Jaidee makes a face. "I'm sure you'll find some excuse. Perhaps the freight megodonts stampeded." He claps the Customs men on their backs. "Don't look so glum! Use your imagination! You should think of this as building merit."
Kanya finishes packing up the money. She secures the woven satchel and slings it over her shoulder.
"We're done," she says.
Down field, a new dirigible is slowly descending, its massive kink-spring fans using up the last of their joules to maneuver the beast over its anchors. Cables snake down from its belly, dragged by lead weights. Anchor pad workers wait with upraised hands to secure the floating monster to their megodont teams, as though praying to some massive god. Jaidee watches with interest. "In any case, the Benevolent Association of Retired Royal Environment Ministry Officers appreciates this. You've built merit with them, regardless." He hefts his machete and turns to his men.
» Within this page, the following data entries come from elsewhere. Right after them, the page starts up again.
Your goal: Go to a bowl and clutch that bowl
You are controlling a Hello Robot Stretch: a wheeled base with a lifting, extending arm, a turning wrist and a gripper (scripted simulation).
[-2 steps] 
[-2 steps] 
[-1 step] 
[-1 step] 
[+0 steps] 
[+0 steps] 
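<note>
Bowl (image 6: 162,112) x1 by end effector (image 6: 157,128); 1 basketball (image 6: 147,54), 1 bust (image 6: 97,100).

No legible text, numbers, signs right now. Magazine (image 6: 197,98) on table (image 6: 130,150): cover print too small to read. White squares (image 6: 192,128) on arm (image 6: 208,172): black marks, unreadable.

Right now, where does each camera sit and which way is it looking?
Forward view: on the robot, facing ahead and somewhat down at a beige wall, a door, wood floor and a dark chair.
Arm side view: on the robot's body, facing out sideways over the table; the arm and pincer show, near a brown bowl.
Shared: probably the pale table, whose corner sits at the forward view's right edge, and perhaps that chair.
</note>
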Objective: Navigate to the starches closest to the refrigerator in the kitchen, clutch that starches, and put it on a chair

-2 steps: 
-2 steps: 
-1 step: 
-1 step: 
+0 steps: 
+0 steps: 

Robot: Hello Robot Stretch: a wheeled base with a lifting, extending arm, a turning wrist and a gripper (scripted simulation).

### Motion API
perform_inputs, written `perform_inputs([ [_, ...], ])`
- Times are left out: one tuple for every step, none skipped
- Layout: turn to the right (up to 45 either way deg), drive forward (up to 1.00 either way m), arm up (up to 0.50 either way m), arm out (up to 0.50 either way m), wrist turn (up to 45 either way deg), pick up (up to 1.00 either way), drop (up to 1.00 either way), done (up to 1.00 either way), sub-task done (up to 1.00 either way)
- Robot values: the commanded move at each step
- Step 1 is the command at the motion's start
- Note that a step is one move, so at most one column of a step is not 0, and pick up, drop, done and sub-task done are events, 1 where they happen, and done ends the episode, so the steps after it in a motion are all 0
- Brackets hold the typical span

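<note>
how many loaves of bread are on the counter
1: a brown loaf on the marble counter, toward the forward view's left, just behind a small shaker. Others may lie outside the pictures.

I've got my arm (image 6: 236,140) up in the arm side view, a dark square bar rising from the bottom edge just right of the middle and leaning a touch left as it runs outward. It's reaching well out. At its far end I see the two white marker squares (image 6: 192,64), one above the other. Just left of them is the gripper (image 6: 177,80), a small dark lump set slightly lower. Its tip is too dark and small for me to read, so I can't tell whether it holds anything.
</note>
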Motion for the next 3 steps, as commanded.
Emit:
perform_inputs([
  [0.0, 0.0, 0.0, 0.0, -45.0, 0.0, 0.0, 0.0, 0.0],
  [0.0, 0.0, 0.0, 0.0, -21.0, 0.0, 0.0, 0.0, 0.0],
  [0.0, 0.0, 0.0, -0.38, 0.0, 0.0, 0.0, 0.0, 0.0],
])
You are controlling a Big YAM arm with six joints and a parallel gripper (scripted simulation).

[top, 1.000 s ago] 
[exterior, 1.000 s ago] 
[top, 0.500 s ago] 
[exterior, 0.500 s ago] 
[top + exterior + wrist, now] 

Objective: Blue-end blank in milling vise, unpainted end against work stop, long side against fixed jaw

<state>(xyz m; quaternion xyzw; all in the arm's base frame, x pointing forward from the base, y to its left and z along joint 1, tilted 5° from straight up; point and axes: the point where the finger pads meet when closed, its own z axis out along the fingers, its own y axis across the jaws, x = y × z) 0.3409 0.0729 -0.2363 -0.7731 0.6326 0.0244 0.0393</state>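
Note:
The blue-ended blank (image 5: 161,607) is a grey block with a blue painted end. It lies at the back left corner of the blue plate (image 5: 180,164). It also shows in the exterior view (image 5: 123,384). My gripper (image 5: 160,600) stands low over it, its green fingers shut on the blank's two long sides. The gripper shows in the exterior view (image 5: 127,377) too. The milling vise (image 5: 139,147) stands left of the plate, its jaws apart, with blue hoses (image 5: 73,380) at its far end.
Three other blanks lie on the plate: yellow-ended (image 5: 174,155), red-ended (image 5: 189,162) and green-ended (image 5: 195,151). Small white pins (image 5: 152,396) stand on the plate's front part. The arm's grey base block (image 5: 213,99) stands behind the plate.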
"Khun officers!" He shouts over the drone of the dirigible fans and the scream of freight megodonts. "I have a challenge for you!" He points to the descending dirigible with his machete. "I have two hundred thousand baht for the first man who searches a crate from that new vessel over there! Come on! That one! Now!"
The Customs men stare, dumbstruck. They start to speak, but their voices are drowned out by the roar of dirigible fans. They mouth protestations: "Mai tum! Mai tum! Mai tawng tum! No no nonono!" as they wave their arms and object, but Jaidee is already dashing across the airfield, brandishing his machete and howling after this new prey.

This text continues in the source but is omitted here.